Le combat entre les poids lourds britanniques Tyson Fury et Anthony Joshua fait ressurgir les démons d’un monde de la boxe corrompu et influencé par la mafia, alors que l’un des pugilistes a remercié publiquement un parrain présumé pour avoir rendu le combat possible.
Une vidéo de remerciements embarrassante
Tyson Fury est le champion du monde des poids lourds WBC. Anthony Joshua est quant à lui champion du monde des poids lourds WBA-IBF-WBO. Il s’agit d’un match opposant deux sportifs arrivés au sommet de la boxe professionnelle mondiale, que tout le monde réclame à cor et à cri depuis des années, et dont l’organisation a nécessité des mois de négociations multipartites hautement confidentielles.
Celles-ci ayant finalement abouti, Fury a cru opportun de diffuser sur les réseaux sociaux une vidéo de remerciements où il mentionne notamment le formidable travail de l’un de ses “conseillers”, un certain Daniel Kinahan dont la réputation dépasse quelque peu celle du consulting sportif.
Alors que le premier Ministre irlandais lui-même s’est ému de la présence de Kinahan dans les tractations, un député du parlement irlandais a rappelé que la justice du pays considérait l’individu comme « une figure très élevée dans le crime organisé à l’échelle mondiale ». Un CV bariolé hélas caricatural d’une partie de la population évoluant dans les recoins obscurs du “noble art”.
Des liens historiques entre la boxe et le banditisme
La boxe est un sport bien particulier, de par sa nature violente et spectaculaire. Le professionnalisme y a toujours existé et les combats de boxe ont constamment fait l’objet de paris au plus bas comme au plus haut niveau. Les sommes et la passion engagées autour de ces rencontres ont toujours été immenses, au point que l’Angleterre en interdira la pratique dès 1743, suivie de près par les Etats-Unis et le reste de l’Europe. La prohibition – qui a duré jusqu’au début du XXe siècle – a comme bien souvent fait le lit du crime organisé.

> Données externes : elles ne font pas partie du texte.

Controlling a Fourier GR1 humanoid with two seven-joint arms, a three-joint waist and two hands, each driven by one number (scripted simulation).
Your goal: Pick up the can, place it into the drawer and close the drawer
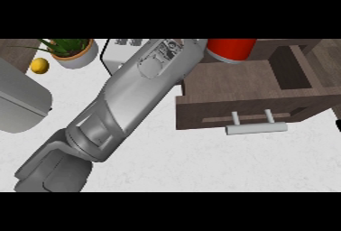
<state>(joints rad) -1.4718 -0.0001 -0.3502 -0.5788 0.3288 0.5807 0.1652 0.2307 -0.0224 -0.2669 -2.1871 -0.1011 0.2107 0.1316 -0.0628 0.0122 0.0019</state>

Lorsqu’elle est à nouveau autorisée, la boxe est irrémédiablement marquée par près de 250 ans de clandestinité, laquelle n’a en rien entamé l’engouement qui l’entoure, bien au contraire. Elle est en revanche entièrement contrôlée par des organisations à même de gérer un phénomène de cette envergure en marge de la loi.
Dès lors, la boxe professionnelle internationale va se structurer non pas autour d’un système de régulation, de formation et de compétitions centralisé, axé sur l’impartialité et l’égalité des chances, comme la plupart des fédérations sportives, mais autour de structures concurrentes, non harmonisées et recherchant une rentabilité maximale dans le cadre d’un spectacle.
Un mal chronique
C’est dès lors un sport sulfureux qui s’est développé, au fonctionnement opaque et dont l’histoire moderne est émaillée d’une quantité absurde de scandales, de magouilles et de figures controversées. C’est Frank Carbo, patron de la mafia new-yorkaise, qui scelle de façon décisive le sort de la boxe professionnelle américaine dans les années 30 en faisant main basse sur l’IBC (International Boxing Club), important organisateur de combats. Ce sera l’apothéose des rencontres truquées, du racket des boxeurs et des entraîneurs, jusqu’à la fin des années 50, quand le FBI mettra fin à ses activités.
Mais la relève est assurée. Le très célèbre Don King, qui a pris en main la carrière d’innombrables boxeurs dont Cassius Clay ou Mike Tyson, avait déjà été condamné pour meurtre avant de s’intéresser à la boxe. Il démarre sa carrière d’organisateur de combats avec Cassius Clay – le futur Mohammed Ali – en lui faisant disputer un combat lors d’un gala de charité pour un hôpital, lequel ne touchera jamais le moindre centime et fermera peu après. Ce ne sont là que deux exemples parmi des centaines, dont ce sport pâtit encore et toujours.